What is Musk building in there?

by | Jun 5, 2013 | Seradata News | 0 comments

A few days ago Elon Musk tweeted a photo of the Falcon 9-R(eusable) ‘advanced prototype’ on the engine test stand, nine Merlin 1D engines firing away. Despite notices to the local community that the test could last several minutes, SpaceX says it only went 10s. Rumor is that a problem with the gas generator caused an early abort, and that the company is resetting for another run in the near future.

The interesting question is just what relationship the F9-R (F-Niner) has to do with the Falcon 9 v1.1, SpaceX’s new standard rocket. The company no longer calls the rocket v1.1 — it was always a temporary handle — but has apparently not settled on a new name yet. Is the F9-R just a redubbed v1.1, or a scaled-up Grasshopper test bed?

SpaceX isn’t saying, although its quirky public relations strategy seems partly to hinge on explaining Elon Musk’s tweets and impulsive public comments. Certainly the F-Niner is using a v1.1 core stage, possibly the old stage built for testing. Musk has consistently said that his goal is to build a fully reusable rocket, which given the potential launch cost reductions is somewhat of an industry Holy Grail. Whether Grasshopper II or v1.1 redux, the F-Niner advances in that direction.

The Canadian satellite Cassiope is the next scheduled, with a liftoff date in late 2013. After the last Dragon capsule returned from space a few months ago, Musk said that the next v1.1 flight would include core stage re-ignitions after separation, one near the top of the parabola to slow the stage down and another just above the Pacific Ocean’s surface. The idea is to test re-ignitions with an eye towards one day landing it vertically back at the launch pad. The F-Niner may simply be a v1.1 with engines capable of re-igniting and limited steering capability on the way back down. The idea, Musk said, is to recover each successive launch’s stages closer and closer to the launch pad, until eventually making a pinpoint vertical landing back at its launch pad. Nothing if not ambitious, Musk said further that he expects to do so by the end of the year.

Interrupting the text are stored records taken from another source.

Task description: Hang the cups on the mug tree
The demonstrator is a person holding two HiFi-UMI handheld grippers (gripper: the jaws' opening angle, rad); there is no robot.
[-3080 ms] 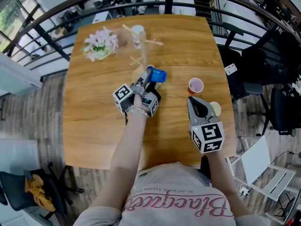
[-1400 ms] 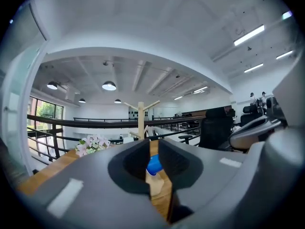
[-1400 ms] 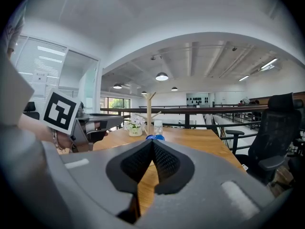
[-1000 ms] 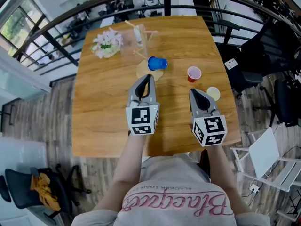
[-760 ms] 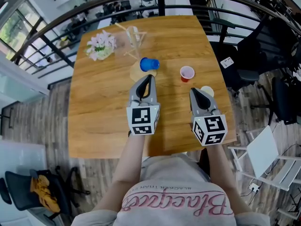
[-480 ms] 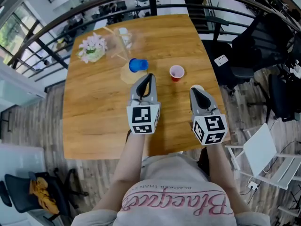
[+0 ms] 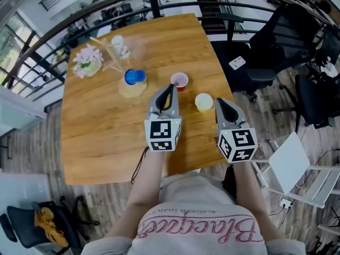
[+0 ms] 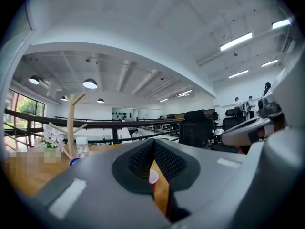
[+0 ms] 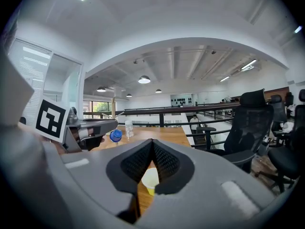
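Your left gripper (image 7: 170, 89) has its jaws pressed together with nothing in them. Its tip is just beside the red cup (image 7: 179, 81), which stands upright on the table (image 7: 106, 137). Your right gripper (image 7: 220, 101) is closed the same way and also empty. The yellow cup (image 7: 203, 102) stands upright straight ahead of it, between the two grippers. Both grippers are held side by side over the near half of the table. The tree (image 8: 71, 123) stands further back on your left, near the flowers (image 7: 87, 60). The blue cup (image 7: 134, 77) is low on the tree, above its base. You cannot tell whether it is on a peg.
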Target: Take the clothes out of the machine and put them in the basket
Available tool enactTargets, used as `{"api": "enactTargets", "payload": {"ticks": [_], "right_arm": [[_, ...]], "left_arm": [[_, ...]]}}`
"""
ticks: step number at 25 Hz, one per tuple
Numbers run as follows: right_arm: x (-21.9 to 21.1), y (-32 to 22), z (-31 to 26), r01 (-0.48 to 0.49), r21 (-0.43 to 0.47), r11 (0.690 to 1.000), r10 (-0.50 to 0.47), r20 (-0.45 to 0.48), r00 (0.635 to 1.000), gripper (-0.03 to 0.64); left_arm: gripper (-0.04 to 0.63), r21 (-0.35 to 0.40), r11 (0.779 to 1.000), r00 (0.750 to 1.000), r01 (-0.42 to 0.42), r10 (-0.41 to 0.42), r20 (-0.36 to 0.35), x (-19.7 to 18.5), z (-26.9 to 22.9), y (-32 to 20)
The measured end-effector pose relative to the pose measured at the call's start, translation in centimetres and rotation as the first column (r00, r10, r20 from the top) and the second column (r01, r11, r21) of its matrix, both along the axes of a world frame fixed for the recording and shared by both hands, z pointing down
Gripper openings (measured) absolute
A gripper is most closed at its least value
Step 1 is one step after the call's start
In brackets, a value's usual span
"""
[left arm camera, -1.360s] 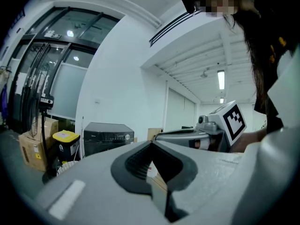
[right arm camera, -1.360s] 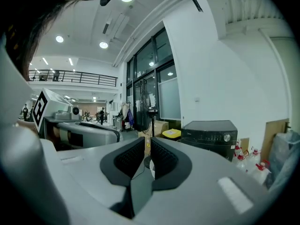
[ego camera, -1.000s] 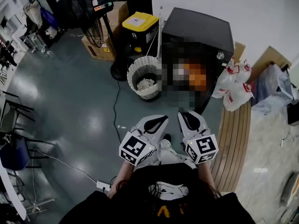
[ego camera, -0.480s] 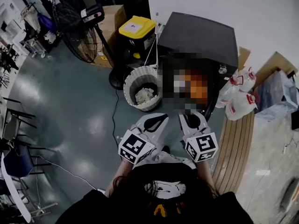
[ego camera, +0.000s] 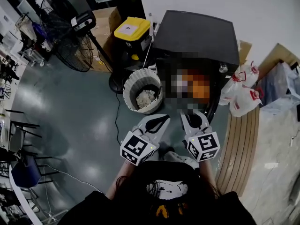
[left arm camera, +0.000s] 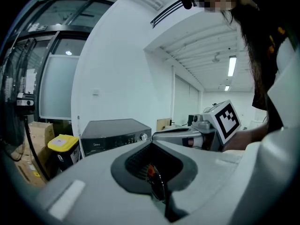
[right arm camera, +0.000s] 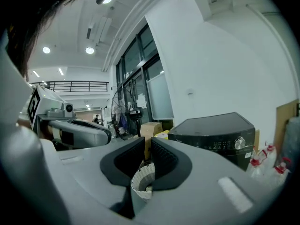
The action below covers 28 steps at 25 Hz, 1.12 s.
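**Site:** grey floor in front of a white wall, seen from the person's head.

**Item 1, machine:** dark, box-shaped, flat-topped, standing against the wall. It has a round knob at the right of its control strip. What lies inside its front cannot be made out.

**Item 2, basket:** white, woven and round. It stands on the floor just beside the machine, on the machine's left in the head view. It is upright and open-topped.

**Item 3, clothes:** a pale bundle lying in the bottom of the basket.

**Item 4, left hand-held gripper:** held low in front of the person, pointing toward the machine and basket. The jaws are narrow, all but together, with nothing between them. Its marker cube sits at the rear.

**Item 5, right hand-held gripper:** alongside the left one and apart from it, pointing the same way. The jaws stand at a thin slit with nothing held, and the basket shows beyond the slit. Neither gripper touches the machine or the basket.

**Surroundings:**
- A yellow-lidded bin behind the basket.
- A cardboard box beside that bin.
- A standing fan further left.
- White plastic bags with red marks, at the machine's right.
- Wooden boards lying on the floor below the bags.
- A dark cable trailing across the floor near the basket.
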State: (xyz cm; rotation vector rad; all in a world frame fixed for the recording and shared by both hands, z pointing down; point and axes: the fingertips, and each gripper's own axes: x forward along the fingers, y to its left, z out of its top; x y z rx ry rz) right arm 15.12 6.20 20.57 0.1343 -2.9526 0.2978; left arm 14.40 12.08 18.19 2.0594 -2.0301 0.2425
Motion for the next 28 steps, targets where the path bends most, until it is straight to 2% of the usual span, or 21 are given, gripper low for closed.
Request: {"api": "enactTargets", "payload": {"ticks": [7, 14, 21, 28], "right_arm": [[-0.2, -1.8, 1.0, -0.101, -0.009, 0.995, 0.101, -0.028, 0.995, 0.064], [-3.9, -3.9, 1.2, -0.237, -0.014, 0.971, 0.237, -0.043, 0.971, 0.067], [-8.3, -5.6, 1.9, -0.403, -0.032, 0.915, 0.4, -0.068, 0.914, 0.071], [-11.4, -6.3, 3.9, -0.543, -0.064, 0.837, 0.537, -0.092, 0.838, 0.072]], "left_arm": [[0.0, -0.012, 0.998, 0.997, -0.064, 0.064, -0.041, -2.0, 1.4, -1.2], [0.0, -0.009, 0.983, 0.981, -0.185, 0.184, -0.057, -7.3, 2.0, -3.5], [0.0, 0.004, 0.948, 0.946, -0.319, 0.318, -0.061, -13.9, 2.0, -6.1], [0.0, -0.025, 0.902, 0.898, -0.431, 0.427, -0.104, -18.2, 4.3, -6.3]]}}
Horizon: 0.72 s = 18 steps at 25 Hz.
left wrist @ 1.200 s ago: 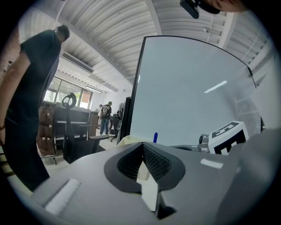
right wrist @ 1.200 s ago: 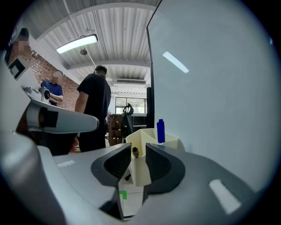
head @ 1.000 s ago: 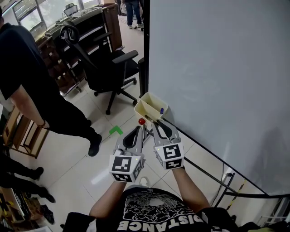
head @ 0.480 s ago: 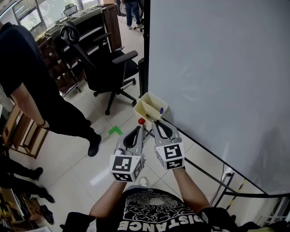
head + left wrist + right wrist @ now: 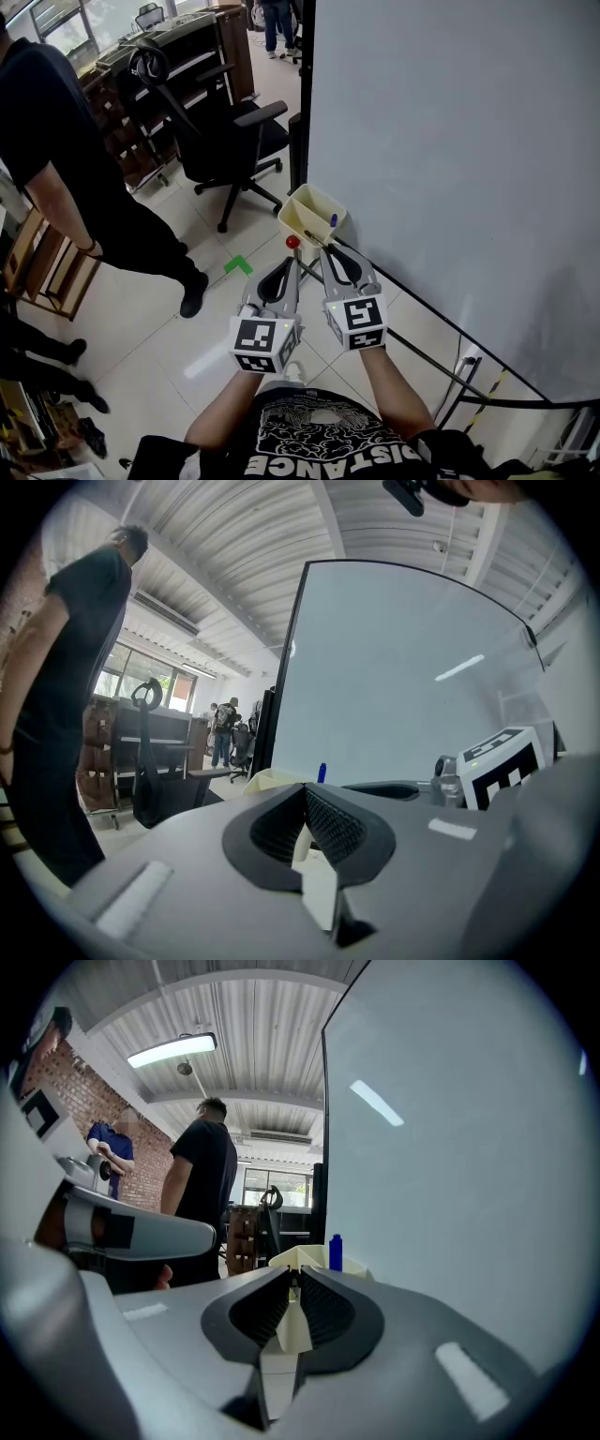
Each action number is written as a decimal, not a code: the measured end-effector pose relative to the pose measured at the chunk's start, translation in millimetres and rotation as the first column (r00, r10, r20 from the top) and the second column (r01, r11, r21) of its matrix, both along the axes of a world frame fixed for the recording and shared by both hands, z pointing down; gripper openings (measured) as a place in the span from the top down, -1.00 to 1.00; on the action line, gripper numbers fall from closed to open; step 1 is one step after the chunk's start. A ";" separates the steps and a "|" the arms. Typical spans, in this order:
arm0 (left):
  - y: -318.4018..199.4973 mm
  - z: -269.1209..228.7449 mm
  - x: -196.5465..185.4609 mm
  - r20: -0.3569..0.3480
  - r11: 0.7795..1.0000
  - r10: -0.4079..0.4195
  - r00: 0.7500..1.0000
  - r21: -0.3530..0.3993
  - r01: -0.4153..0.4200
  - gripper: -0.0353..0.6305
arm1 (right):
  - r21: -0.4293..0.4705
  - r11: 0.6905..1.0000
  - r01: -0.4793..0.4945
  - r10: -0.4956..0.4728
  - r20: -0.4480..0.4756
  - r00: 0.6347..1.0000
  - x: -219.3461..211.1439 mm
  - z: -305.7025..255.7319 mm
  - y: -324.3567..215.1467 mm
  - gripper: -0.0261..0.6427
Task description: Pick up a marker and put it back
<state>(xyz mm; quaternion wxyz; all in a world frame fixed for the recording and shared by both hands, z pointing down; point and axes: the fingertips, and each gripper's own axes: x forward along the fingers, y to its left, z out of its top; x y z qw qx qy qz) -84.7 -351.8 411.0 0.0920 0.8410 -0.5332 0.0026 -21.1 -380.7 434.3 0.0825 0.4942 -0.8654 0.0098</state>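
Note:
A cream holder box (image 5: 298, 217) hangs at the whiteboard's lower left corner, with a blue marker (image 5: 333, 221) standing in it. A thin dark marker (image 5: 312, 238) slants out over the box's near rim. My right gripper (image 5: 323, 248) sits at that rim; its jaws have just been closing, and a thin dark thing shows pinched at the tips (image 5: 293, 1282). The left gripper (image 5: 292, 264) hangs beside it, shut and holding nothing, as the left gripper view (image 5: 305, 791) also shows. The right gripper view has the blue marker (image 5: 336, 1252) just ahead.
The whiteboard (image 5: 450, 141) fills the right side on a black frame. A small red round thing (image 5: 292, 242) sits just below the holder. A black office chair (image 5: 225, 141) and a person in black (image 5: 56, 141) stand to the left, with green tape (image 5: 239, 266) on the floor.
My right gripper's fingers have drawn a little closer together at the holder's rim. Both hands stay where they were; the head view has shifted slightly.

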 end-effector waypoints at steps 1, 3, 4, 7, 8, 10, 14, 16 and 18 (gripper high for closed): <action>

On the other hand, Musk has tweeted a picture of a carbon-fibre A-frame leg with an F-Niner caption, much like the one used on the Grasshopper test bed. Grasshopper is used specifically for vertical takeoff, hovering and landing tests, of which it has successfully conducted four. It is not a complete core stage — it’s essentially a single Merlin 1D with RP-1 and LOx tanks inside a core. The F-Niner may be a more powerful, more representative version of the Grasshopper, or even an attempt to leapfrog to an operational reusable first stage. SpaceX has recently signed a lease for space at Spaceport America in New Mexico, the airfield built for Virgin Galactic that sits under the airspace of White Sands missile test range, almost wholly unencumbered from the civilian airspace restrictions of the McGregor, Texas engine test facility. I had assumed the lease was to allow Grasshopper more flexibility — its last test did approach the edge of allowable airspace at McGregor — but it’s a great place to fly a much more capable Grasshopper II.

FALCON SUPER-HEAVY?

It is also worth noting that circumstantial evidence (and my own uninformed speculation) indicates the Falcon super-heavy design effort may be underway. As recently as last year, company officials were openly discussing a rocket known only as MCT, said to be designed around an 8m+-diameter core, and engines capable of putting out over 1 million lbs of thrust. Two things have come to my attention that indicate a formal design programme may be underway:

First, a Bigelow-written, NASA sponsored report was unveiled (the full report has not yet been released), discussing the medium-term future of commercial space, which would allow NASA to ignore those areas and focus on bigger game. To compile the report, Bigelow went to various companies, asking what they intended to do over the next decade or so. SpaceX was one such company, and at the press conference, Bigelow stated that the company is looking “into other generations besides just the heavygeneration. They’re in it for the long haul.” Not exactly a trade secret, but a formal indication TO NASA of their formal interest.

Secondly, SpaceX public affairs no longer answers questions about a super-heavy, and workers at the company have clammed up on a more informal basis. This is essentially the same thing that happened in the runup to Grasshopper’s construction. A super-heavy is many years away — SpaceX has not yet flown the first Falcon 9 Heavy — but an underway design effort is a necessary start.